His new book “Reframing Healthcare: A Roadmap For Creating Disruptive Change” calls for a shift from today’s medical mindset to a “marketing mindset,” which Zeev says will lead to more consumer-centric, empathetic, customized healthcare.
On this episode, Zeev guides listeners through his road map for disruptive change and the steps required to create a better healthcare system.
Here are a few highlights from Zeev Neuwirth’s Fixing Healthcare interview.
On doctors embracing a ‘marketing mindset’
The essence of marketing is all about understanding people, understanding their needs, finding customer segments, customizing solutions for those segments, delivering those solutions, and making sure that you’re engaging your customers and continue to make your solution relevant to them. If you think about it, that actually isn’t all that different from the fundamental principles of medical care. It’s really about knowing your patients, understanding your patients, taking the generic training and evidence-based medicine you’ve been taught, and customizing it to that individual in front of you, and then making sure they understand it, and they can actually use the wisdom and knowledge and skill that you’re bringing to them.

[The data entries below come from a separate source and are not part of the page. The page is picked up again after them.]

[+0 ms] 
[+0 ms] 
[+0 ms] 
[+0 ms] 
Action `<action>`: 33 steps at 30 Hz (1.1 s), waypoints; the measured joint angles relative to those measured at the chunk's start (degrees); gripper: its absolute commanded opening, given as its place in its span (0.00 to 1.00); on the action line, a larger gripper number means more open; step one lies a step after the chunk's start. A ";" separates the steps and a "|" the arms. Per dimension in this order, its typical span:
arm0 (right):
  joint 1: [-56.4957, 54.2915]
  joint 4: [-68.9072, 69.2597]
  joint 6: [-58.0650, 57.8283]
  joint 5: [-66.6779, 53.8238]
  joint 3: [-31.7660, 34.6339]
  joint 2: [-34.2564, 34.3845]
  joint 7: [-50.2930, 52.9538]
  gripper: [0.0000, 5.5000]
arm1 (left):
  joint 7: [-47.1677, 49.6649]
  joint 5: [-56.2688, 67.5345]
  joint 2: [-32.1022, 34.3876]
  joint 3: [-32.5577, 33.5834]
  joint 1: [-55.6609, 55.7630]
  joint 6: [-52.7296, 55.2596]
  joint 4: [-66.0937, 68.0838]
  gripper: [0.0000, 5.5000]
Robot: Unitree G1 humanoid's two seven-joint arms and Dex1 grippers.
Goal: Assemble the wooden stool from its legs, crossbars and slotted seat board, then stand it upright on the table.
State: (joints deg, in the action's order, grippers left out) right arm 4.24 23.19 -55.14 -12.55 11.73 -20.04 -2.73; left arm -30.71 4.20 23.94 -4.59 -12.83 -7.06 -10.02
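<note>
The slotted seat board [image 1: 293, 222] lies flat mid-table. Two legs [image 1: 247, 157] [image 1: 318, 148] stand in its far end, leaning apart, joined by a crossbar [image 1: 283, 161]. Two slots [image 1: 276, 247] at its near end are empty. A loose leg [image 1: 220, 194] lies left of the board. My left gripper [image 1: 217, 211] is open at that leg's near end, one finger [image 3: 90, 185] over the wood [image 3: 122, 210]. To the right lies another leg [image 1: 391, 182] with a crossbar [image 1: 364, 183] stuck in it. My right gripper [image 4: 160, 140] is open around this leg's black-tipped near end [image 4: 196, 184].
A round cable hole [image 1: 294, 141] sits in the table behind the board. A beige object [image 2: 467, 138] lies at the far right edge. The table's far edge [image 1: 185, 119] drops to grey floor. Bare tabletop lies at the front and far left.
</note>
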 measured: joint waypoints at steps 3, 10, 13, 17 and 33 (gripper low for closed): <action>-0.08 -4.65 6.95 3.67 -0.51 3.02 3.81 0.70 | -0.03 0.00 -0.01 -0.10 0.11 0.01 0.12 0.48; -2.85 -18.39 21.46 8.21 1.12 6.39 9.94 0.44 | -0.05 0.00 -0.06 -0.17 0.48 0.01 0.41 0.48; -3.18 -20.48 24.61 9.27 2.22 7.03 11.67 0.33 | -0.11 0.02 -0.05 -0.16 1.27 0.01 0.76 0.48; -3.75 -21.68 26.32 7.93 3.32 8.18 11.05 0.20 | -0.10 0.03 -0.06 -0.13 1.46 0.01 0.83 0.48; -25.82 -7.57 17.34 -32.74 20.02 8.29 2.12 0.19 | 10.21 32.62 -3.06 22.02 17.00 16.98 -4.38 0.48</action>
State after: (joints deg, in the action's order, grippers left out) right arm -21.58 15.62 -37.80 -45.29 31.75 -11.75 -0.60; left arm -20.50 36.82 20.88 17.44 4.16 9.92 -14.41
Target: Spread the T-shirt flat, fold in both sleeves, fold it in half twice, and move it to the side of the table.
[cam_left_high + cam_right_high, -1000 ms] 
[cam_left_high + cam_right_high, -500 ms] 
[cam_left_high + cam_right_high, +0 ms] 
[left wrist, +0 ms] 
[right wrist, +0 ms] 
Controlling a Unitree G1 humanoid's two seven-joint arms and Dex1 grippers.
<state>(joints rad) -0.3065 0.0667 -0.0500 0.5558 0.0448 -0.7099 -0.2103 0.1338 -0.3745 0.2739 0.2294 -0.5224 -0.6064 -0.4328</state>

On redesigning medicine with the consumer in mind
If something is designed well, whether that’s an experience at an amusement park or it’s going to a store or anything else for that matter, it engages you. You’re sucked into it … If things aren’t designed well, they become irrelevant to you. In fact, they become caustic to you. I would argue that healthcare has paid very, very little attention to human-centered design. I think it is one of the fundamental flaws of our so-called legacy medical mindset.
On rethinking results from the patient’s perspective
No one ever asked (the patient), “What are the results that matter to you in this surgery, or in this procedure, or in this treatment?” For me, the results that matter might be that I want to be able to walk my dog, or walk with my wife five blocks, or go on a walk after dinner without having severe pain in my hip, or I want to be able to bend over and tie my shoes without severe pain. Or, if I’m an athlete, I want to get back to jogging, or going skiing. That focus on what we now call patient-reported outcomes measures or PROMs, is really still very, very fringe in healthcare. I think its core to every other industry.
On physician burnout
The issue of burnout in healthcare is incredibly serious … It’s an epidemic. When one out of every two doctors is burnt out, that means they’re emotionally exhausted. They feel depersonalized. They’re depressed. They’re demoralized. That’s a public health issue. You don’t want your doctor feeling that way because they’re not going to be on top of their game. Who wants a surgeon standing over them who’s depressed and demoralized? I don’t.
On making change happen
I think we’re in, what I would call, a phase change … in healthcare. The economy can’t bear the burden of the cost of healthcare and the inefficiencies and ineffectiveness anymore. Employers are just not going to stand for it. Payers are not going to stand for it. I think if you don’t pick up this book, and if you don’t see the reality in front of you, and you put it down for another year or two, I think you’re going to be at a major, major competitive disadvantage.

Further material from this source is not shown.